GRN validation without gold standard

To evaluate the goodness-of-fit of the inferred network in a prediction error framework one needs to balance the measurement and process errors. This optimization occurs during the leave one out procedure (Algorithm 1), using the CVX convex optimization package (v1.22)33 for MATLAB, where the left out gene (g) is expressed as a linear combination of the other experiments (cross-validation). The aim of this procedure is to equally balance the measurement and process errors when predicting the left out gene under cross-validation.

figure a

In the BalanceFitError algorithm, A contains the inferred GRN structure (topology), with each non-zero value representing a regulatory interaction and each zero a lack of interaction, i.e. pseudo-direct influence. The algorithm estimates each gene’s perturbation and response based on the balanced measurement and process errors of all other genes and compares it to the intended perturbation and observed response. Since error is a function of the degrees of freedom of the given matrix, relative error (Erel, Frel) is used to more equally balance these errors. From step (i) to (iii) all matrices have the perturbation experiments of the left out gene g removed and are thus denoted !g. However, A maintains all genes, remaining square throughout, and later the left out experiments can be predicted from the remaining data. This method to evaluate the goodness-of-fit is used on all inferred networks. All inference methods used here have a regularization parameter that determines the number of nonzero parameters in the models, which is varied to span the complete range from empty to full network.

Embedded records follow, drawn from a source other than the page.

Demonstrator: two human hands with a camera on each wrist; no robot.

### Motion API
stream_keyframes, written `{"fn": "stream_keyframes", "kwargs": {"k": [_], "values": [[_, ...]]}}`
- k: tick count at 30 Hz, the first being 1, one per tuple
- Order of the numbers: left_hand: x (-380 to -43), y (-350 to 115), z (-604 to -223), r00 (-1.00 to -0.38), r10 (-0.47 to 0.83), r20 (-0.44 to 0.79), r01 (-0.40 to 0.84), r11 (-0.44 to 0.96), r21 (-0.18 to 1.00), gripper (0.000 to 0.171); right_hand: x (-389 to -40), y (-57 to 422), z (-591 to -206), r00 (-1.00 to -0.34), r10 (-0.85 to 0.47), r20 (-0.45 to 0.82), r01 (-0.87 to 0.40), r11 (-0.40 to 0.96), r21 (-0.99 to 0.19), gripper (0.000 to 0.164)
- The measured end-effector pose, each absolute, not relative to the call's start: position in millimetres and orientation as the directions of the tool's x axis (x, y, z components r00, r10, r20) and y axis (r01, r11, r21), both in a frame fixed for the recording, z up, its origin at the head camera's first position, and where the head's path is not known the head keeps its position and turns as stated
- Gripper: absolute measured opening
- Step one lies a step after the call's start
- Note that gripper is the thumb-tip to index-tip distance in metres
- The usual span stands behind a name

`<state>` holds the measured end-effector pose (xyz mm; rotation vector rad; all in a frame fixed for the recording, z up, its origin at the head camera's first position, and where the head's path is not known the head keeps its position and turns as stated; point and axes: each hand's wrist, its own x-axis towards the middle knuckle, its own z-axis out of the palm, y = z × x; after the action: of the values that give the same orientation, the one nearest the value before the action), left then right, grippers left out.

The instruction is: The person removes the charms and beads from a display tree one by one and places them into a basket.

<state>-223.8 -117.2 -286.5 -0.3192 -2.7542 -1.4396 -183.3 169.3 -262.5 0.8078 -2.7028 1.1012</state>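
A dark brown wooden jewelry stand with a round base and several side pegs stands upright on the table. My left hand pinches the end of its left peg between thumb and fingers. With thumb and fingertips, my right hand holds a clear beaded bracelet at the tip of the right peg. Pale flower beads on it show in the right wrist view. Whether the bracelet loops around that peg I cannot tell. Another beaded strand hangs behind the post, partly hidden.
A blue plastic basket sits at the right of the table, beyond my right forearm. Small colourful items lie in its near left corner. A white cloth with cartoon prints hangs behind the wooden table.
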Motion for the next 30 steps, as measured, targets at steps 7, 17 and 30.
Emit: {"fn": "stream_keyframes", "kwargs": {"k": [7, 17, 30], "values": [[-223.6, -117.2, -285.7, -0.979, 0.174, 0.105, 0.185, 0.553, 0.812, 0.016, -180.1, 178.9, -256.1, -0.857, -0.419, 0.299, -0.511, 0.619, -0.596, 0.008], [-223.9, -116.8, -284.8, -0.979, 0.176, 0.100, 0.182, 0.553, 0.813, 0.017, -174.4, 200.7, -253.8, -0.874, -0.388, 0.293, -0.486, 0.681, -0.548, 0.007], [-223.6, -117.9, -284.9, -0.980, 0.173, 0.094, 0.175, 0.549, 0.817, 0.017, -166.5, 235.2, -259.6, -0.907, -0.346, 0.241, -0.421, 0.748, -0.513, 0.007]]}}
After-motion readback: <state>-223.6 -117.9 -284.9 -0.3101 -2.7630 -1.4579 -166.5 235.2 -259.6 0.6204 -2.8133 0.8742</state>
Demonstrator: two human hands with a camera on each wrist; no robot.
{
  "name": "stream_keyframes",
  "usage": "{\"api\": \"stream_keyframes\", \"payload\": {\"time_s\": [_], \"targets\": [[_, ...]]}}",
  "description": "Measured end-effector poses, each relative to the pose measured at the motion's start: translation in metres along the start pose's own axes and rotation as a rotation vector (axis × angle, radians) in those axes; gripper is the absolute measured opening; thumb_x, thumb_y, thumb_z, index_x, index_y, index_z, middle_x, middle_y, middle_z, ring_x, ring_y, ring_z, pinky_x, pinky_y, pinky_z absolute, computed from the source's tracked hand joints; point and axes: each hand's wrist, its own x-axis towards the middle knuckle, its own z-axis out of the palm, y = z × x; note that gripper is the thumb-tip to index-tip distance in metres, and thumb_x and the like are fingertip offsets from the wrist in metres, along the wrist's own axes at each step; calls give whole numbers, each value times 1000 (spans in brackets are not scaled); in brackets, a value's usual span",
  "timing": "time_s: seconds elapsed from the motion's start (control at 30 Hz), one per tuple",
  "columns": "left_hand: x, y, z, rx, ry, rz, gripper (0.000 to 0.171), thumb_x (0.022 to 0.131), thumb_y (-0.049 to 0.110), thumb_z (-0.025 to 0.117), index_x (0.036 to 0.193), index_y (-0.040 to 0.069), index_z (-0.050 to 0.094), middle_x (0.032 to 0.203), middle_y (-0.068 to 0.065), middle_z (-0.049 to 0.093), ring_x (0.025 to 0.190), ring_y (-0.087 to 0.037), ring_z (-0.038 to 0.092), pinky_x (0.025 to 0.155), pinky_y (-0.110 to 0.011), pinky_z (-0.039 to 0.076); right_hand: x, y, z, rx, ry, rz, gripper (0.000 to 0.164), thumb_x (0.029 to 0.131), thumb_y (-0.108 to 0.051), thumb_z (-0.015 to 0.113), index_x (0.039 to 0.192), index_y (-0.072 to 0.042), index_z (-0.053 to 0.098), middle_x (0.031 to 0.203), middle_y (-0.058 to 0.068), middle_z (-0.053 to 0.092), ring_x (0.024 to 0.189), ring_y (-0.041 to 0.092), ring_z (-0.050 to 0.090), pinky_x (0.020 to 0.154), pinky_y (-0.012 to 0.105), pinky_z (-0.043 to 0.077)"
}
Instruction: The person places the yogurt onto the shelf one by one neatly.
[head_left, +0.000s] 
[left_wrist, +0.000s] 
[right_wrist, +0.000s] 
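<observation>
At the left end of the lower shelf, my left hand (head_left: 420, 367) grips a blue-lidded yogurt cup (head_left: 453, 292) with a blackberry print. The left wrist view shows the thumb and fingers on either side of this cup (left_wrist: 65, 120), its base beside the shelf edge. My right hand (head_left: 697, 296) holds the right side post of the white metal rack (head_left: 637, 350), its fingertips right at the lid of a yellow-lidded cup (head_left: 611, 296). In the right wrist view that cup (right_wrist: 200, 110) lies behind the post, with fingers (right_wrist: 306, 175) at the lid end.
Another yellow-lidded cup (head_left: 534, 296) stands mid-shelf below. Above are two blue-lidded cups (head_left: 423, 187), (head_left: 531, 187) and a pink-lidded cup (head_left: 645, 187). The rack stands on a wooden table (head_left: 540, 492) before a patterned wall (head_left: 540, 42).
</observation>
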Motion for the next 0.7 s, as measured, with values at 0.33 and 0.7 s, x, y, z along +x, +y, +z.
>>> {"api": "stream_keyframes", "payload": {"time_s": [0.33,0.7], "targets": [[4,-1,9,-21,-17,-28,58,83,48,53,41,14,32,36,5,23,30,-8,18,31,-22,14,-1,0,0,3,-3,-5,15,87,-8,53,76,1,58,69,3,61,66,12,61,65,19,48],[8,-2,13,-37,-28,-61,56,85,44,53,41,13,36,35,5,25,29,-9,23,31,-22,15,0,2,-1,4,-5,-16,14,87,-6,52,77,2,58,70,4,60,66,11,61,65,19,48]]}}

Because our leave out procedure assesses individual gene prediction errors, we assembled null GRN performance distributions by shuffling GRN links and fitting these new networks to the data to create both a standardized and fairly conservative link weight using a constrained least squares (CLS) algorithm30,34. To this end we implement a Monte Carlo sampling method, sampling links to maintain the node in degree and preserving hubs thereby approximating an estimated link null distribution based on the inferred GRN judged to generate conservative and fair null GRNs. For a fair comparison, both the inferred and shuffled GRNs are fit to the original data. However topology and sign are preserved in the GRNs. To obtain a measure of the goodness of fit of both inferred and shuffled GRNs, cross-validation was used to calculate the weighted residual sum of squares (wRSS) of the original training data while balancing the measurement and process errors as described in Algorithm 1. We are able to predict a left out gene in step c and d by expressing it as a linear combination of the other genes. This goodness of fit measure was also made of the inferred GRN’s ability to under cross-validation predict the original data compared to the distribution of prediction errors using shuffled data. The relative error metric comparing measured and shuffled wRSS (Figs. 2, 3, S3, S4) is complemented by R2 values (Fig. S5). Before calculating these, each GRN parameters were modified to ensure that the predicted response remained similarly bounded as the observed gene expression. This was done by performing singular value decomposition of the GRN, setting singular values below a cutoff to zero, and then reconstructing the GRN without the smallest singular values. This GRN was then fit to the training data under cross-validation to generate predicted expression responses in the same way as described above. The cutoff on the minimum singular value was set independently for each GRN to ensure that the predicted expression values were within the range of the measured values. The small singular values generally represent noise if the data is ill-conditioned and removing them reduces the effect of noise.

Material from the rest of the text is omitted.